Work required | Please print all the lines below exactly as they are written.

Dataset content |
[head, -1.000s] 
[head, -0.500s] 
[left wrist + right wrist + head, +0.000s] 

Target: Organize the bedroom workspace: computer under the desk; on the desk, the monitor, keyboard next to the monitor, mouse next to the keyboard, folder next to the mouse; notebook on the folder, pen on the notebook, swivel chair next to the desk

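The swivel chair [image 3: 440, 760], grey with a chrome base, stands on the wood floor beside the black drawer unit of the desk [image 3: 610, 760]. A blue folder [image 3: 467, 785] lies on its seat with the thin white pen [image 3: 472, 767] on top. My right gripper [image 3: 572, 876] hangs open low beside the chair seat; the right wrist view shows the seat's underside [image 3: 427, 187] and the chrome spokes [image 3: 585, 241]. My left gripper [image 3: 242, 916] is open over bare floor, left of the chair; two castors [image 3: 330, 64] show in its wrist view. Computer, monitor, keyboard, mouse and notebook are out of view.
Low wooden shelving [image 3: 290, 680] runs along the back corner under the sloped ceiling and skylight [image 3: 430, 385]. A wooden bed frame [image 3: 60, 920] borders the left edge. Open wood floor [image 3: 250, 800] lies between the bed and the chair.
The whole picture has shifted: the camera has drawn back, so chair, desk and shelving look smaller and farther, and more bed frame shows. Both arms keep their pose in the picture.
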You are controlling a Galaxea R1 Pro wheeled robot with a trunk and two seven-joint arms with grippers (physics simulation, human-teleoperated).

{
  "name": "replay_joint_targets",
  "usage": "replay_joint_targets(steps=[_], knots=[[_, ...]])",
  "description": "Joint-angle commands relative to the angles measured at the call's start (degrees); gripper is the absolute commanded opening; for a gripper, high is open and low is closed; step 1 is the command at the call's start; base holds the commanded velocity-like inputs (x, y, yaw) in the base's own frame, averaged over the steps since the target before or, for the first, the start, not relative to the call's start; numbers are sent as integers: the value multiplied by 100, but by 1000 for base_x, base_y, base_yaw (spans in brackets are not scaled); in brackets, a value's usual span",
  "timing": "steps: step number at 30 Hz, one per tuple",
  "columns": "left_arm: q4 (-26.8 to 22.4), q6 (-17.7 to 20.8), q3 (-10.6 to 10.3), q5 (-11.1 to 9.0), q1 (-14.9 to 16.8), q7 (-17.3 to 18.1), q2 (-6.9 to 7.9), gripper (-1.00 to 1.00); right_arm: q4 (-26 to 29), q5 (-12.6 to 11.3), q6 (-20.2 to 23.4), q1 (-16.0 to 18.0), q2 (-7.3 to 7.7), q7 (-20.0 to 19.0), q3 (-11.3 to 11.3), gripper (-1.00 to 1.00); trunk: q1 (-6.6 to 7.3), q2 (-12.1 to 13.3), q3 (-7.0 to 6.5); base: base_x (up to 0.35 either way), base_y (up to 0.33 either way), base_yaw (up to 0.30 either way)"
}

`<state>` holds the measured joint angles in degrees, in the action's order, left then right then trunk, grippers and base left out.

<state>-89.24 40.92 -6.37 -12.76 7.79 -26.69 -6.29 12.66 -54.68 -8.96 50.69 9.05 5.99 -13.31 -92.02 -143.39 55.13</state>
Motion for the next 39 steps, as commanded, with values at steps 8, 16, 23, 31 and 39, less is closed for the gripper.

Reply |
[head, -1.000s] 
[head, -0.500s] 
[left wrist + right wrist + head, +0.000s] 

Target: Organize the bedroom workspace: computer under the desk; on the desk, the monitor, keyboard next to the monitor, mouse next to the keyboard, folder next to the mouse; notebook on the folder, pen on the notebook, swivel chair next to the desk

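The swivel chair [image 3: 440, 760], grey with a chrome base, stands on the wood floor beside the black drawer unit of the desk [image 3: 610, 760]. A blue folder [image 3: 467, 785] lies on its seat with the thin white pen [image 3: 472, 767] on top. My right gripper [image 3: 572, 876] hangs open low beside the chair seat; the right wrist view shows the seat's underside [image 3: 427, 187] and the chrome spokes [image 3: 585, 241]. My left gripper [image 3: 242, 916] is open over bare floor, left of the chair; two castors [image 3: 330, 64] show in its wrist view. Computer, monitor, keyboard, mouse and notebook are out of view.
Low wooden shelving [image 3: 290, 680] runs along the back corner under the sloped ceiling and skylight [image 3: 430, 385]. A wooden bed frame [image 3: 60, 920] borders the left edge. Open wood floor [image 3: 250, 800] lies between the bed and the chair.
The whole picture has shifted: the camera has drawn back, so chair, desk and shelving look smaller and farther, and more bed frame shows. Both arms keep their pose in the picture.
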You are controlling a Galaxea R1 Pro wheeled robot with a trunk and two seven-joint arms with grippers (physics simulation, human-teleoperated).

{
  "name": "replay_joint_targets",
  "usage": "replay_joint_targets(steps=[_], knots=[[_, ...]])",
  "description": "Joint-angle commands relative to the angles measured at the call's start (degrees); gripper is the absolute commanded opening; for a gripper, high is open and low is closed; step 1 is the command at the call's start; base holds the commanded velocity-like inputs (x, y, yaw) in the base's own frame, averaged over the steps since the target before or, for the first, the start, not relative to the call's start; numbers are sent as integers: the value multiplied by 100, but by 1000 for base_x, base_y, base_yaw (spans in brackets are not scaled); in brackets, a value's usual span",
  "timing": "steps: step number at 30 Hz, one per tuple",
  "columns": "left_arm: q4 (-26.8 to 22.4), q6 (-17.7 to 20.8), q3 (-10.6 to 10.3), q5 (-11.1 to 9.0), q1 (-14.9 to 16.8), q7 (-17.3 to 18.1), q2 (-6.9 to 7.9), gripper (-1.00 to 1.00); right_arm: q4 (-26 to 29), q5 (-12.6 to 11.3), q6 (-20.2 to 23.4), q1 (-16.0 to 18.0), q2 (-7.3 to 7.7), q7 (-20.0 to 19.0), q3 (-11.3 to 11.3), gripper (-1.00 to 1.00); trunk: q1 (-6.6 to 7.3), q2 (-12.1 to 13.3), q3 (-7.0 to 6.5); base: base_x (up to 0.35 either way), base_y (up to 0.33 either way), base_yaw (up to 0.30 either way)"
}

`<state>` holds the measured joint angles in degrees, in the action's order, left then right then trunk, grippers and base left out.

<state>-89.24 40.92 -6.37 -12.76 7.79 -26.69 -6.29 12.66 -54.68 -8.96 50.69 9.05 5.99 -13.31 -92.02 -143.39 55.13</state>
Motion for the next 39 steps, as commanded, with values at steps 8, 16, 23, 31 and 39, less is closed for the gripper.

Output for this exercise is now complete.